Tuesday, December 18, 2018

Even If Thankful


Even if Thankful



Be anxious for nothing.

Pour out your heart before Him.

He is for you.

He hears my prayers.

He has a plan for you.

Like a tree.

Streams of water.

His leaf will not wither.

Let him prosper in his whatever.

He has been faithful. He will be again.

On my knees.  Reaching out to my prayer warriors. Trusting. Waiting. Hoping. Trusting more.  Reminding of “even if”. Believing the Red Sea. Knowing it would have to be Him and waiting anxiously for it.  Knowing He would get the glory for all of it.  Knowing He could.  Knowing He was able.  Stumbling through another “even if”. Eagerly watching.  Hopeful in my waiting.  Interceding. Bringing him before the Throne.  Reminding him of His past faithfulness.  100% confidence He would do it again.

Nothing. 

Nothing that I could tell.

Week after week. Month after month.  Prayers answered, but not every one.  Not THE one.  Not the  one I placed importance on in that moment.  Oh, prayers had been answered.  I had been on my knees for so many things.  Roommate. Friends. Classes.  Major. Grover.  All answered.  I was watching first hand my God work.  Until He didn’t.  Until it didn’t seem good.  Until it wasn’t good.  Until He fell short.  God kept bringing to mind in everything with prayer and supplication with thanksgiving…I was thankful because I knew God would part the Red Sea.  He would make loaves and fishes.  Leftover baskets.  Beyond what we could ask or hope for.  Until it wasn’t.  My God fell short of what we asked for.  Where was the beyond?  I just stood in silence.  Surprise.  Shock even.  Because I had known He would.  He always had.  But had He?

I don’t want even if. I didn’t like the even if.  Not in that moment.  I didn’t like the moment of disappointment.  Of knowing He would. But He didn’t.  Momentary sad. Frustration. Defeat.  My prayers didn’t work.  As if I had anything to do with anything.  But I had believed He would.  I had been certain of it.  He always had. 



Or had He. 

In my brain, He had.  Looking back over my life.  Oh so faithful.  Everything had worked out.  Holy hindsight I like to call it.  I had the unique perspective of a rearview mirror.  I see a husband coming to salvation.  I see four children when the doctors said only two.  I see protection overseas in combat zones.  Falls that should have been worse.  Car accidents avoided.  Jobs provided.  Friends after a move.  Hearts changed.  Lives transformed by the Gospel.  Four baptisms. Teachers. Entrance letters.  So much good.  So much to be thankful for. 

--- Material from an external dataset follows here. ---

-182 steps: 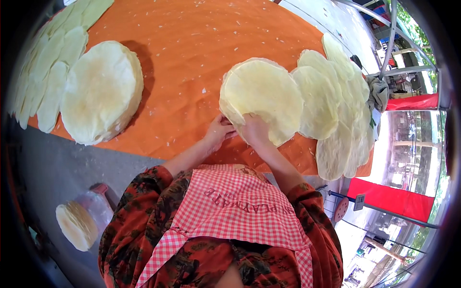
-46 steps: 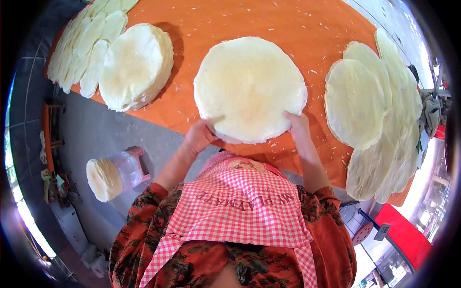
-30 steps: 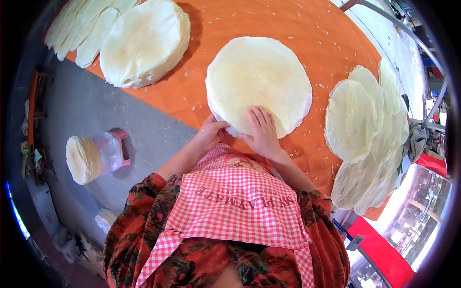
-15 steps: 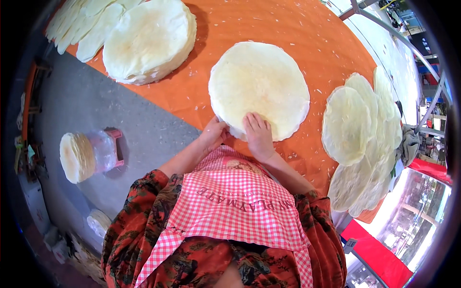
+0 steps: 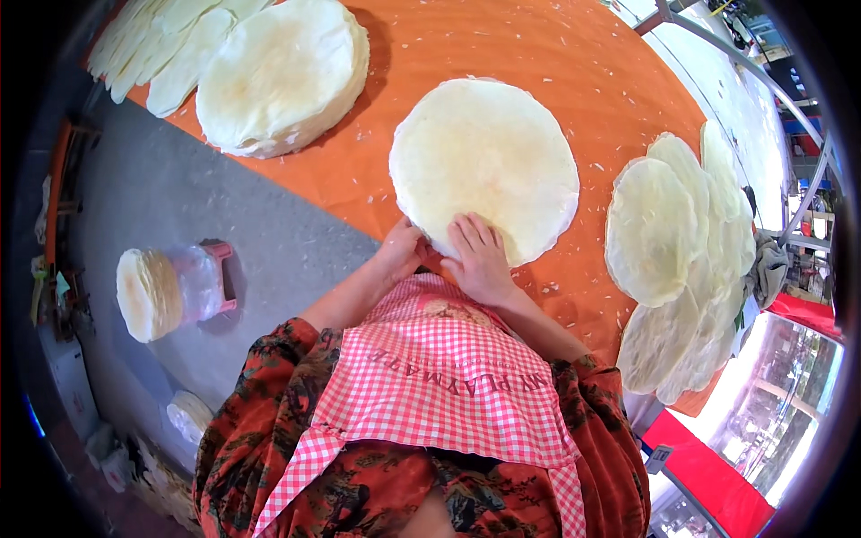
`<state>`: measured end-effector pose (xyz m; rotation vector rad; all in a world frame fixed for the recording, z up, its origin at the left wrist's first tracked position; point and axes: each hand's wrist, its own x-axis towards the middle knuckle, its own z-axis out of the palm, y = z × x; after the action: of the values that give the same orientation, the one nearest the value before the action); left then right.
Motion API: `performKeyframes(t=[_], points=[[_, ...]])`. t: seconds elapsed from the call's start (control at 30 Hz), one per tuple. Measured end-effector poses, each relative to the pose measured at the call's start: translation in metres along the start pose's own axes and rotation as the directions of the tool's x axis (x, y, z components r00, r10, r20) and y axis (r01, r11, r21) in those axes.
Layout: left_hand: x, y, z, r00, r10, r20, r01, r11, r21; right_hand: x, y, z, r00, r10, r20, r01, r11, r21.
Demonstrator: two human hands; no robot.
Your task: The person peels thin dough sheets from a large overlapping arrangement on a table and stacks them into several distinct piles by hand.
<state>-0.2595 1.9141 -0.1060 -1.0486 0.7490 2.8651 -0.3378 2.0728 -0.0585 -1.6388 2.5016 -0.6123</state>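
Note:
A round, pale flatbread (image 5: pixel 484 152) lies on the orange tablecloth in front of me, perhaps on top of others. At its near left edge, my left hand (image 5: pixel 402 251) pinches the rim between thumb and fingers; the fingertips are partly hidden. My right hand (image 5: pixel 482 260) lies on the near part of the same flatbread, its fingers stretched out flat and the thumb pointing toward the left hand.
A thick stack of flatbreads (image 5: pixel 278 76) stands at the far left, beside overlapping thin sheets (image 5: pixel 170 45). More loose flatbreads (image 5: pixel 659 233) overlap at the right edge of the orange tablecloth (image 5: pixel 538 40). A wrapped stack (image 5: pixel 148 294) rests by a pink stool (image 5: pixel 221 278) on the grey floor.
My right hand has shifted slightly left on the flatbread, and its thumb now shows away from the fingers. The left hand stays at the rim.

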Motion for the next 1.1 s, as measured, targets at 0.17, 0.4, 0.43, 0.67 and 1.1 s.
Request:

What I forget is the unanswered.  The waits.  The nos.  The not that but this.  The bad. The hard.  The even if moments. 



All overshadowed by the end.  The plans He knows He has for me.  The I wouldn’t believe it if He had told me.  The what I needed vs the what I wanted. 



I am back to my I Believe button.  When life doesn’t make sense.  When it’s hard and I don’t want it to be.  When good isn’t His best.  I’m back.  I’m trusting.  I’m claiming His promises.  Even if it doesn’t seem like He is faithful.  Even if it doesn’t seem like this is His best.  Even if it doesn’t feel good.  Even if it makes it hard.  Even if I have to watch my children walk through hard.  Even if the tears come.  Even if I am back on my knees.  Even if my prayers now are different. 



Because I know Truth.  Because I know Him.  Because I have a history of watching Him be great.  And good.  And faithful.  And able.  And compassionate.  And worthy. 



I am in the middle of Even If.  And I am still thankful.